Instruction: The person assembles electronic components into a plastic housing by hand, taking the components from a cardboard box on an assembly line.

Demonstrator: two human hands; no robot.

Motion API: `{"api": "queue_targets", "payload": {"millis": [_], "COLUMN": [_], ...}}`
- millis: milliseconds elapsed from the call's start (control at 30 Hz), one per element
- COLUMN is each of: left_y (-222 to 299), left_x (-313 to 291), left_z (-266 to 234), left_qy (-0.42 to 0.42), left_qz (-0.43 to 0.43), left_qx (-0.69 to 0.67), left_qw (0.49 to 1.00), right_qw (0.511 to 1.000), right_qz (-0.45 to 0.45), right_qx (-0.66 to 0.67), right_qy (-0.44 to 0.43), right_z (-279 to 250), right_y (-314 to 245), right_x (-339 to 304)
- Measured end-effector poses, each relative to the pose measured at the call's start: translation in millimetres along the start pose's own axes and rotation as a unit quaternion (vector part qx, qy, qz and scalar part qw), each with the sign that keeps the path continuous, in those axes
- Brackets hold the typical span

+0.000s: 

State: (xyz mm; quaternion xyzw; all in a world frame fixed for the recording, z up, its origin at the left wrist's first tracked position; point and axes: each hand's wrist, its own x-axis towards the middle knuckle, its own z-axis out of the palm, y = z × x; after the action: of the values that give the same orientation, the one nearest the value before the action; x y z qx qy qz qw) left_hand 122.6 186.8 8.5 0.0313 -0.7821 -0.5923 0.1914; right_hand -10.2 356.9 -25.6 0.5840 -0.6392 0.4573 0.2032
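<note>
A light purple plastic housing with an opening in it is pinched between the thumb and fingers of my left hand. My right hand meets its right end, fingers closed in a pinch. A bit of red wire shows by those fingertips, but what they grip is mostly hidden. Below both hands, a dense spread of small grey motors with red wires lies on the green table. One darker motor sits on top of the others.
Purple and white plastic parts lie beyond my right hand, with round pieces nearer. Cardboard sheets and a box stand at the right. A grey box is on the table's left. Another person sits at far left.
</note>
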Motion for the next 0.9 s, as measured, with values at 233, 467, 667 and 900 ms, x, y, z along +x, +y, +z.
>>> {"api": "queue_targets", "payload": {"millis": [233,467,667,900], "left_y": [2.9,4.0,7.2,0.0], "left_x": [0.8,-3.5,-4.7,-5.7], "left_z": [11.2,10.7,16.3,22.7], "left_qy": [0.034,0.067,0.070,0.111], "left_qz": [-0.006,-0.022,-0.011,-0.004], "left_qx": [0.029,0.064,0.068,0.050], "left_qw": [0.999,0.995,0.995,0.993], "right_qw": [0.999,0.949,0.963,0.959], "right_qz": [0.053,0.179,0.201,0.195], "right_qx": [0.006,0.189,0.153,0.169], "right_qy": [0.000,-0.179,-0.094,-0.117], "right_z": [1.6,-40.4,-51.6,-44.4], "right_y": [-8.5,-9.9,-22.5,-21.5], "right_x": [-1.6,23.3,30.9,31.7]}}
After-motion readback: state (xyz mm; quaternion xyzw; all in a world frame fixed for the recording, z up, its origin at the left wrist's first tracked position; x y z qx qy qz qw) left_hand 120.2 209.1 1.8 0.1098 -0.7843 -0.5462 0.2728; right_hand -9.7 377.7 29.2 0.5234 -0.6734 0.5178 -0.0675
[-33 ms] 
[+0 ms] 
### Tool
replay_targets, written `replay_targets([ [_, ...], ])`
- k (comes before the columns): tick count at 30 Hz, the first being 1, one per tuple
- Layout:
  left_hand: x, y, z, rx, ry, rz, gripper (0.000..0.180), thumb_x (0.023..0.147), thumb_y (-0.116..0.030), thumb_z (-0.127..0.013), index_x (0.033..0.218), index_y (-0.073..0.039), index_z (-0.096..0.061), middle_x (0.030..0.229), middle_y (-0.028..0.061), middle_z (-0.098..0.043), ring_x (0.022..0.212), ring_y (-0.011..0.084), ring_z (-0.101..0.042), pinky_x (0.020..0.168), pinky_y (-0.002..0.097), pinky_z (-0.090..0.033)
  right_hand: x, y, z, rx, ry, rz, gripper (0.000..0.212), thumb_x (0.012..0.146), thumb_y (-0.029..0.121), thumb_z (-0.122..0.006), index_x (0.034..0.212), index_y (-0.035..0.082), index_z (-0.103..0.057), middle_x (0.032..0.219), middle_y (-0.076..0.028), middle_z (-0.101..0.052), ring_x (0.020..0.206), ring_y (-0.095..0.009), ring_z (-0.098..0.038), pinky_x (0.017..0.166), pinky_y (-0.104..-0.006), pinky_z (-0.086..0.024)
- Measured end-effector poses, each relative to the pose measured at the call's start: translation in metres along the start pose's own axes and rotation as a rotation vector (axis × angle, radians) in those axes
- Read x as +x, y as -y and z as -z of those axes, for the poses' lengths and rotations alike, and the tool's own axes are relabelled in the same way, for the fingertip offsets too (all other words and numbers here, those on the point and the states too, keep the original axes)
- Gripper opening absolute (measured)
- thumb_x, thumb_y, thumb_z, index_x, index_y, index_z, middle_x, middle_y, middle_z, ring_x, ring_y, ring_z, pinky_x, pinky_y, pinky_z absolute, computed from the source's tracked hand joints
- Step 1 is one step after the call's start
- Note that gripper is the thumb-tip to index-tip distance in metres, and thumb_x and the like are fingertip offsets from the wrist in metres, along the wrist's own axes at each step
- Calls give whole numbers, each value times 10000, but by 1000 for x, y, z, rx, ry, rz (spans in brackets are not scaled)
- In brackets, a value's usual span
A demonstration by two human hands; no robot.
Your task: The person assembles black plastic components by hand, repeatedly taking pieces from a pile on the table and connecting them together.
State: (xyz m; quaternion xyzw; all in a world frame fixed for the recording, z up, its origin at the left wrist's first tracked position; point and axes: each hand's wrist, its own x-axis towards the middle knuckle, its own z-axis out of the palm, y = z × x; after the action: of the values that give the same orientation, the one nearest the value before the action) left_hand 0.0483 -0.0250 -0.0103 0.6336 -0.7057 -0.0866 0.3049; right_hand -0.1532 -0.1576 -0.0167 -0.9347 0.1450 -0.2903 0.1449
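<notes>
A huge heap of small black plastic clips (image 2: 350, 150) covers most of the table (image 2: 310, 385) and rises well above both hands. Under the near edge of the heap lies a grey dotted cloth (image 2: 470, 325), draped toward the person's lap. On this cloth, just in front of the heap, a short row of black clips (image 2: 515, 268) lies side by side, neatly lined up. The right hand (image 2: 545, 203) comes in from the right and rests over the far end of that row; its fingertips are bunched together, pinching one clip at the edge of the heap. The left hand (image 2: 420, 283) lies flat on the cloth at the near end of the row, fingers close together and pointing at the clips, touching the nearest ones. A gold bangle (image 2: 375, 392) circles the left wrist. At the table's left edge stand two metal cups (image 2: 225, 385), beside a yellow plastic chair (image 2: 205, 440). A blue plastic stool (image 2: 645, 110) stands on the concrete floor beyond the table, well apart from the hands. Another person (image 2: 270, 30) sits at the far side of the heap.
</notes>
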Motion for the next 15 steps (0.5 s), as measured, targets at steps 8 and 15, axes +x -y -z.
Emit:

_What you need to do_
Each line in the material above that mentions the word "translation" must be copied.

_Task solution_
- Measured end-effector poses, each relative to the pose measured at the call's start: translation in millimetres along the start pose's own axes and rotation as a unit quaternion (vector part qx, qy, qz and scalar part qw), each with the sign that keeps the path continuous, in those axes
- Measured end-effector poses, each relative to the pose measured at the call's start: translation in metres along the start pose's own axes and rotation as a rotation vector (axis × angle, radians) in those axes

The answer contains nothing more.